Uma das coisas mais bonitas do texto é a reação do adulto diante do desamparo infantil (“Por que a dor infantil é tão poderosa?”). Por isso, desorientado e perplexo diante desse sorvedouro emocional, Kafka diz a menina que a boneca não se perdeu, que ela “viajou”, e que ela receberá no dia seguinte uma carta explicando tudo, criando um tumulto de expectativa, uma fenda na realidade prosaica: “Por nada neste mundo, por mais criança que fosse, ela esqueceria a carta. Chegaria em casa e passaria o resto do dia pensando nela. Almoçaria, jantaria e iria dormir se tirá-la da cabeça. Não havia mais nada. Sem Brígida, só lhe restava a carta. Um pequeno grande mundo. Franz Kafka tinha certeza de que pela manhã ela acordaria e faria tudo o que devia, brincar, estudar, ir à escola ou qualquer outra coisa a que estivesse acostumada, mas, quando chegasse a hora, correria até o parque Steglitz à sua procura…”

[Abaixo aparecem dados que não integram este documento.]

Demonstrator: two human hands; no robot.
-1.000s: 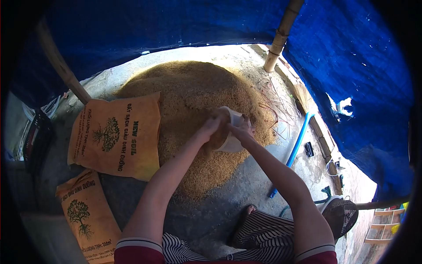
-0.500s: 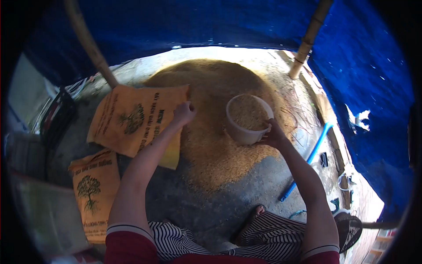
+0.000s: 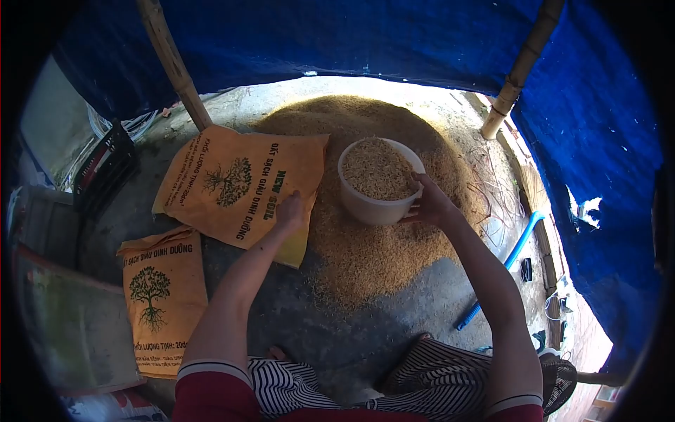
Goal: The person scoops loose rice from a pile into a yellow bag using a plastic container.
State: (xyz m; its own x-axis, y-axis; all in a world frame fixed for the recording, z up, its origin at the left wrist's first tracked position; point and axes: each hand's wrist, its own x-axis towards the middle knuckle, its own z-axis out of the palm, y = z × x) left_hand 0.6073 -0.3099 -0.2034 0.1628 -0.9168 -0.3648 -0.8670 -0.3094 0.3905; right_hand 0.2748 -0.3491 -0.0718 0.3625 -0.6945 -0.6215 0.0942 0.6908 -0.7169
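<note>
My right hand [image 3: 426,202] grips the rim and side of a white bucket [image 3: 374,211], which is full of light brown husks and hangs over a large heap of the same husks [image 3: 365,271]. To the left, my left hand [image 3: 292,209] is over the right part of an orange printed sack [image 3: 193,172] that lies beside the heap. Its fingers are curled, and whether they pinch the sack is hard to make out. A second orange sack [image 3: 165,302] lies nearer to me at the left.
A blue tube [image 3: 506,267] lies on the floor at the right. Bamboo poles [image 3: 176,63] stand before a blue tarp [image 3: 337,39]. At the left are a dark crate [image 3: 105,165] and a large translucent container [image 3: 74,323]. A dark basket [image 3: 557,383] is near my right side.
The bucket in my right hand has shifted left and up in view, closer to the sack. My left hand has come down over the sack's printed face. The camera view has shifted slightly.
</note>
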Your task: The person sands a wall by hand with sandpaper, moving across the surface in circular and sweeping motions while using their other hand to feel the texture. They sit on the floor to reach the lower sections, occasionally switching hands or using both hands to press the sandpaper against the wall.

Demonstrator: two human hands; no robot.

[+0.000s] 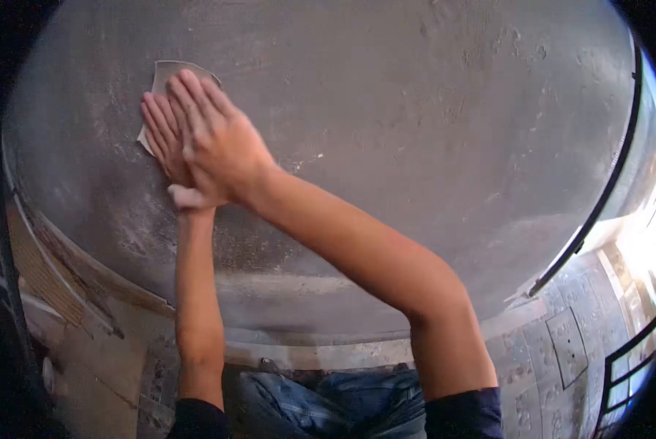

E ele se entrega febrilmente, assim como em todos os seus projetos de escrita, a compor a carta em que Brígida se explica. Ela é um sucesso. A pequena Elsi “viaja” com sua boneca e então fica à espera de mais, e mais. E aí Kafka se vê enredado por uma menina-sultão que lhe exige o sherazadiano ofício de dar conta do destino da sua boneca viajante. A voracidade do mundo infantil, as exigências do maravilhamento infantil às quais estamos tão pouco equipados a corresponder (“De quantas cartas Elsi precisaria para ser feliz? E Brigida, de quantas para se libertar?”; “A menina nunca perguntava nada sobre ele. Que importava? Os pequenos imaginam que a vida alheia é como sua própria vida. O essencial para ela eram as cartas”; “Elsi nunca se cansaria. Brígida era sua boneca, e cada carta era um maravilhoso jogo e a possibilidade de continuar a seu lado, unidas, compartilhando os dias felizes de sua existência. O final não viria por conta dela, mas dele mesmo”).
Assim, a cada noite ele se vê obrigado a prolongar a viagem de Brígida pelos mais diversos continentes (“No mundo das bonecas não existiam fronteiras, nem raças, nem problemas com as diversas línguas”), deixando sua própria e agônica obra interrompida, à espera, até que o impasse se resolva.
É uma bela idéia, como já afirmei antes, e gostei muito do livro, mas me permitam esse travo de insatisfação: não deixa de ser decepcionante Sierra i Fabra não ter mergulhado a fundo na ficção kafkiana da boneca, e ter dado vida às cartas, às viagens de Brígida. Senti falta disso o tempo todo da leitura: tudo é muito bem armado, o encontro de Kafka com Elsi, as semanas em que ele lhe entrega as cartas, a descrição do relacionamento dele com Dora, a caracterização de uma Berlim pós-guerra (e rumo a outra). O que faz falta é Brígida, no fundo ela continua desaparecida na narrativa, pois o autor nos mostra a “descrição” das suas aventuras, pouco se aventura em imaginar as próprias cartas, ou deixar que elas conduzam a narrativa geral.
Apontada esta limitação, mesmo assim KAFKA E A BONECA VIAJANTE é um texto digno de nota, e com uma proposta aliciadora.